SearchTree: Binary Search Trees
- Section 3.2 of Algorithms, Fourth Edition, by Sedgewick and Wayne, Addison Wesley 2011; or
- Chapter 12 of Introduction to Algorithms, 3rd Edition, by Cormen, Leiserson, and Rivest, MIT Press 2009.
Require Import Coq.Strings.String.
From VFA Require Import Perm.
Require Import FunctionalExtensionality.
Total and Partial Maps
Sections
Module SectionExample1.
Definition mymap (V: Type) := list (nat*V).
Definition empty (V: Type) : mymap V := nil.

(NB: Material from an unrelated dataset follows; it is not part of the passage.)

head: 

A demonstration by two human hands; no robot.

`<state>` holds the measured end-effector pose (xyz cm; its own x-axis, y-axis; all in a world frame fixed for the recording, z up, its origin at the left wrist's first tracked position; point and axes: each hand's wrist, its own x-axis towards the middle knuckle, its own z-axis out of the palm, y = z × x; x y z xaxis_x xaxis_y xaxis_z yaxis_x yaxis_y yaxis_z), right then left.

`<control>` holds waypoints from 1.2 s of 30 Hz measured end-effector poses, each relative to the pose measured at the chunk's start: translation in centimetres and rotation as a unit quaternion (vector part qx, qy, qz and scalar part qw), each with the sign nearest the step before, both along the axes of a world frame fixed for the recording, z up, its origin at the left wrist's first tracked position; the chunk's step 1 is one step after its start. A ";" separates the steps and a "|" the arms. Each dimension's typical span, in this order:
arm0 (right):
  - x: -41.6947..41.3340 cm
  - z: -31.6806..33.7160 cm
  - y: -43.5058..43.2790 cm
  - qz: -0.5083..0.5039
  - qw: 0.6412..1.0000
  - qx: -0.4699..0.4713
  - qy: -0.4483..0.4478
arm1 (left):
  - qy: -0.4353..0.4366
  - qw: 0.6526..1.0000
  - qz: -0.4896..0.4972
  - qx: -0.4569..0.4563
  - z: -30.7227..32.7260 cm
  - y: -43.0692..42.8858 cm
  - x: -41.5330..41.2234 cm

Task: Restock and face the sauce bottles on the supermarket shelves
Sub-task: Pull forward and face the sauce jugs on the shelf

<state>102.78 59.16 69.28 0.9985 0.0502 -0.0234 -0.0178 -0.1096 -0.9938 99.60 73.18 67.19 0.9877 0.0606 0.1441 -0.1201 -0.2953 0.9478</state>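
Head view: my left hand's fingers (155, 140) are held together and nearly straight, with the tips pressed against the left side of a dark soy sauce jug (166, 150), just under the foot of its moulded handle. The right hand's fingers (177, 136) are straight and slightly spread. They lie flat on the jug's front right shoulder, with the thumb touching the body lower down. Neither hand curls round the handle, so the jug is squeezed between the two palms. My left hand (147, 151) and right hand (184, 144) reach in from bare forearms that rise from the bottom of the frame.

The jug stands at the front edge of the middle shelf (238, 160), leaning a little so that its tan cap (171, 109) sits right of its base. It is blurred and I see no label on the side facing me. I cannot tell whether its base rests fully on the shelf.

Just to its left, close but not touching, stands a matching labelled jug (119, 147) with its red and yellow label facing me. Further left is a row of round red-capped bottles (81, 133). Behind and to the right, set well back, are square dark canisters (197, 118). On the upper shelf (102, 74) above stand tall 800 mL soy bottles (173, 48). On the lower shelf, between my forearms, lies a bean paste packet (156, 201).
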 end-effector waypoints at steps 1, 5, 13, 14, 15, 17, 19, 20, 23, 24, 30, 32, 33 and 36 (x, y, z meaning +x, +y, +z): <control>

Fixpoint lookup (V: Type) (default: V) (x: nat) (m: mymap V) : V :=
match m with
| (a,v)::al => if x =? a then v else lookup V default x al
| nil => default
end.
Theorem lookup_empty (V: Type) (default: V):
forall x, lookup V default x (empty V) = default.
Proof. reflexivity. Qed.
End SectionExample1.
It sure is tedious to repeat the V and default parameters
in every definition and every theorem. The Section feature
allows us to declare them as parameters to every definition
and theorem in the entire section:
Module SectionExample2.
Section MAPS.
Variable V : Type.
Variable default: V.
Definition mymap := list (nat*V).
Definition empty : mymap := nil.
Fixpoint lookup (x: nat) (m: mymap) : V :=
match m with
| (a,v)::al => if x =? a then v else lookup x al
| nil => default
end.
Theorem lookup_empty:
forall x, lookup x empty = default.
Proof. reflexivity. Qed.
End MAPS.
End SectionExample2.
At the close of the section, this produces exactly the same
result: the functions that "need" to be parametrized by
V or default are given extra parameters. We can test
this claim, as follows:
Goal SectionExample1.empty = SectionExample2.empty.
Proof. reflexivity.
Qed.
Goal SectionExample1.lookup = SectionExample2.lookup.
Proof.
unfold SectionExample1.lookup, SectionExample2.lookup.
try reflexivity.
Well, not exactly the same; but certainly equivalent.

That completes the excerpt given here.